> _THE PROBLEM_
From the first line to the last, reproduce the material exactly.

> _THE DATA_
= = = =

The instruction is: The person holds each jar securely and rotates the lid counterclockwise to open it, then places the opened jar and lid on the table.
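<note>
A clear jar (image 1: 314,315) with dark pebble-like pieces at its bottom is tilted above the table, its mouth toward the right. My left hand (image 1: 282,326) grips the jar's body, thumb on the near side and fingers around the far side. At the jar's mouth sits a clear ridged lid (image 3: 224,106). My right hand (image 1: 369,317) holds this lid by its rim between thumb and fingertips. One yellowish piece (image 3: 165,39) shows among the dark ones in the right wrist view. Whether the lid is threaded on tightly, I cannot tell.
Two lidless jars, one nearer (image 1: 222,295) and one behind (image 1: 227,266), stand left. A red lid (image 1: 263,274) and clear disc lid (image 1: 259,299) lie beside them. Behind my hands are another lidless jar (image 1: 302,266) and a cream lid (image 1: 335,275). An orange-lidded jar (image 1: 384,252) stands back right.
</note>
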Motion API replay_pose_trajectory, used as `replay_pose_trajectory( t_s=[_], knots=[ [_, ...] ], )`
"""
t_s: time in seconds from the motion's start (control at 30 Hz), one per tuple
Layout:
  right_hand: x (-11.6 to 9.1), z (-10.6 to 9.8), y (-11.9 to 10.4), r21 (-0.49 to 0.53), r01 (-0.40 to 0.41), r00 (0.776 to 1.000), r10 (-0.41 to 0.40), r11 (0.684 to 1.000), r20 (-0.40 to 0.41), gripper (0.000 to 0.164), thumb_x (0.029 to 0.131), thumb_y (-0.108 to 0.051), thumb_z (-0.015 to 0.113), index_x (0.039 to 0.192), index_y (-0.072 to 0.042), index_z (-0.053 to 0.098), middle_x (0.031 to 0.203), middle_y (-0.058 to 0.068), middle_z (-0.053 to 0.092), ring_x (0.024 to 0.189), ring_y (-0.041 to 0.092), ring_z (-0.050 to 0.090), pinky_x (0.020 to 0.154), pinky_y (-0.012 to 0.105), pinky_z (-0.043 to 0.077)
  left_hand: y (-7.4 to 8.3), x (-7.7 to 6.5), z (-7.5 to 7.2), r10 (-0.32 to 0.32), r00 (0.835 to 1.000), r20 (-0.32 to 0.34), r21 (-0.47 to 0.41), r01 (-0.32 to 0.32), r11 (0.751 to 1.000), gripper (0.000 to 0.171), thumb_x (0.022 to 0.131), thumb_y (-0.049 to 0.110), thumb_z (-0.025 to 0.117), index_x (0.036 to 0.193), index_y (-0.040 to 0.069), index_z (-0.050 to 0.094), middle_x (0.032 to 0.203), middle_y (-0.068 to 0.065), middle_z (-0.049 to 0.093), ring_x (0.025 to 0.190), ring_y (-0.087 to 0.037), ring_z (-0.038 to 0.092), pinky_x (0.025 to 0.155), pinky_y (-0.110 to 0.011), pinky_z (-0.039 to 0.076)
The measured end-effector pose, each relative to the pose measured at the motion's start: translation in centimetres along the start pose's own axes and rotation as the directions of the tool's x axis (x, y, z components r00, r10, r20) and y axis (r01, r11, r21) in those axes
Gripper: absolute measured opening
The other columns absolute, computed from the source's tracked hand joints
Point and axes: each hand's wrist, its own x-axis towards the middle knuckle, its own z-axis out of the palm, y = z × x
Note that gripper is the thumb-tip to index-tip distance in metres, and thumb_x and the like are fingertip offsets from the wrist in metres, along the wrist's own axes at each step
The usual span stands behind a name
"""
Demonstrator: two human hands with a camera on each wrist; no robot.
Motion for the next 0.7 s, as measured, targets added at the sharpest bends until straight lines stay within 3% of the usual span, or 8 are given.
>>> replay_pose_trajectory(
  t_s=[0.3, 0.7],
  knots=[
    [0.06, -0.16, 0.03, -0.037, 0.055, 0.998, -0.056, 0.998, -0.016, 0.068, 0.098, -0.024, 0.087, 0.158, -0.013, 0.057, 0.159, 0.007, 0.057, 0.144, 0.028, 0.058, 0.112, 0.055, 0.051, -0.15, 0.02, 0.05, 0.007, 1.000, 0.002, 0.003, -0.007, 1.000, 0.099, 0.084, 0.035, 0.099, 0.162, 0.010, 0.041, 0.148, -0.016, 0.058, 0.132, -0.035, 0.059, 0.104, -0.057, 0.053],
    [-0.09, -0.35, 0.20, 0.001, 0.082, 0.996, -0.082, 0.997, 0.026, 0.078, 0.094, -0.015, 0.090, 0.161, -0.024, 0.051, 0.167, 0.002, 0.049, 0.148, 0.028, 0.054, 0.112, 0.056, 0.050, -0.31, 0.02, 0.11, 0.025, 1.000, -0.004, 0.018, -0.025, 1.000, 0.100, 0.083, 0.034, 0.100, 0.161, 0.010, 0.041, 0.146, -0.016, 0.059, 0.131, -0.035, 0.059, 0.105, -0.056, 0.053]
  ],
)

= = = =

> _SOLVED EXERCISE_
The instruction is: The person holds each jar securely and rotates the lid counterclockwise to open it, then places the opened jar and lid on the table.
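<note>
A clear jar (image 1: 314,315) with dark pebble-like pieces at its bottom is tilted above the table, its mouth toward the right. My left hand (image 1: 282,326) grips the jar's body, thumb on the near side and fingers around the far side. At the jar's mouth sits a clear ridged lid (image 3: 224,106). My right hand (image 1: 369,317) holds this lid by its rim between thumb and fingertips. One yellowish piece (image 3: 165,39) shows among the dark ones in the right wrist view. Whether the lid is threaded on tightly, I cannot tell.
Two lidless jars, one nearer (image 1: 222,295) and one behind (image 1: 227,266), stand left. A red lid (image 1: 263,274) and clear disc lid (image 1: 259,299) lie beside them. Behind my hands are another lidless jar (image 1: 302,266) and a cream lid (image 1: 335,275). An orange-lidded jar (image 1: 384,252) stands back right.
</note>
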Motion API replay_pose_trajectory, used as `replay_pose_trajectory( t_s=[_], knots=[ [_, ...] ], )`
"""
t_s: time in seconds from the motion's start (control at 30 Hz), one per tuple
Layout:
  right_hand: x (-11.6 to 9.1), z (-10.6 to 9.8), y (-11.9 to 10.4), r21 (-0.49 to 0.53), r01 (-0.40 to 0.41), r00 (0.776 to 1.000), r10 (-0.41 to 0.40), r11 (0.684 to 1.000), r20 (-0.40 to 0.41), gripper (0.000 to 0.164), thumb_x (0.029 to 0.131), thumb_y (-0.108 to 0.051), thumb_z (-0.015 to 0.113), index_x (0.039 to 0.192), index_y (-0.072 to 0.042), index_z (-0.053 to 0.098), middle_x (0.031 to 0.203), middle_y (-0.058 to 0.068), middle_z (-0.053 to 0.092), ring_x (0.024 to 0.189), ring_y (-0.041 to 0.092), ring_z (-0.050 to 0.090), pinky_x (0.020 to 0.154), pinky_y (-0.012 to 0.105), pinky_z (-0.043 to 0.077)
  left_hand: y (-7.4 to 8.3), x (-7.7 to 6.5), z (-7.5 to 7.2), r10 (-0.32 to 0.32), r00 (0.835 to 1.000), r20 (-0.32 to 0.34), r21 (-0.47 to 0.41), r01 (-0.32 to 0.32), r11 (0.751 to 1.000), gripper (0.000 to 0.171), thumb_x (0.022 to 0.131), thumb_y (-0.049 to 0.110), thumb_z (-0.025 to 0.117), index_x (0.036 to 0.193), index_y (-0.040 to 0.069), index_z (-0.050 to 0.094), middle_x (0.032 to 0.203), middle_y (-0.068 to 0.065), middle_z (-0.049 to 0.093), ring_x (0.025 to 0.190), ring_y (-0.087 to 0.037), ring_z (-0.038 to 0.092), pinky_x (0.025 to 0.155), pinky_y (-0.110 to 0.011), pinky_z (-0.039 to 0.076)
The measured end-effector pose, each relative to the pose measured at the motion's start: translation in centimetres along the start pose's own axes and rotation as the directions of the tool's x axis (x, y, z components r00, r10, r20) and y axis (r01, r11, r21) in those axes
Gripper: absolute measured opening
The other columns absolute, computed from the source's tracked hand joints
Point and axes: each hand's wrist, its own x-axis towards the middle knuckle, its own z-axis out of the palm, y = z × x
Note that gripper is the thumb-tip to index-tip distance in metres, and thumb_x and the like are fingertip offsets from the wrist in metres, along the wrist's own axes at each step
The usual span stands behind a name
"""
Demonstrator: two human hands with a camera on each wrist; no robot.
Motion for the next 0.7 s, as measured, targets added at the sharpest bends until straight lines stay within 3% of the usual span, or 8 are given.
>>> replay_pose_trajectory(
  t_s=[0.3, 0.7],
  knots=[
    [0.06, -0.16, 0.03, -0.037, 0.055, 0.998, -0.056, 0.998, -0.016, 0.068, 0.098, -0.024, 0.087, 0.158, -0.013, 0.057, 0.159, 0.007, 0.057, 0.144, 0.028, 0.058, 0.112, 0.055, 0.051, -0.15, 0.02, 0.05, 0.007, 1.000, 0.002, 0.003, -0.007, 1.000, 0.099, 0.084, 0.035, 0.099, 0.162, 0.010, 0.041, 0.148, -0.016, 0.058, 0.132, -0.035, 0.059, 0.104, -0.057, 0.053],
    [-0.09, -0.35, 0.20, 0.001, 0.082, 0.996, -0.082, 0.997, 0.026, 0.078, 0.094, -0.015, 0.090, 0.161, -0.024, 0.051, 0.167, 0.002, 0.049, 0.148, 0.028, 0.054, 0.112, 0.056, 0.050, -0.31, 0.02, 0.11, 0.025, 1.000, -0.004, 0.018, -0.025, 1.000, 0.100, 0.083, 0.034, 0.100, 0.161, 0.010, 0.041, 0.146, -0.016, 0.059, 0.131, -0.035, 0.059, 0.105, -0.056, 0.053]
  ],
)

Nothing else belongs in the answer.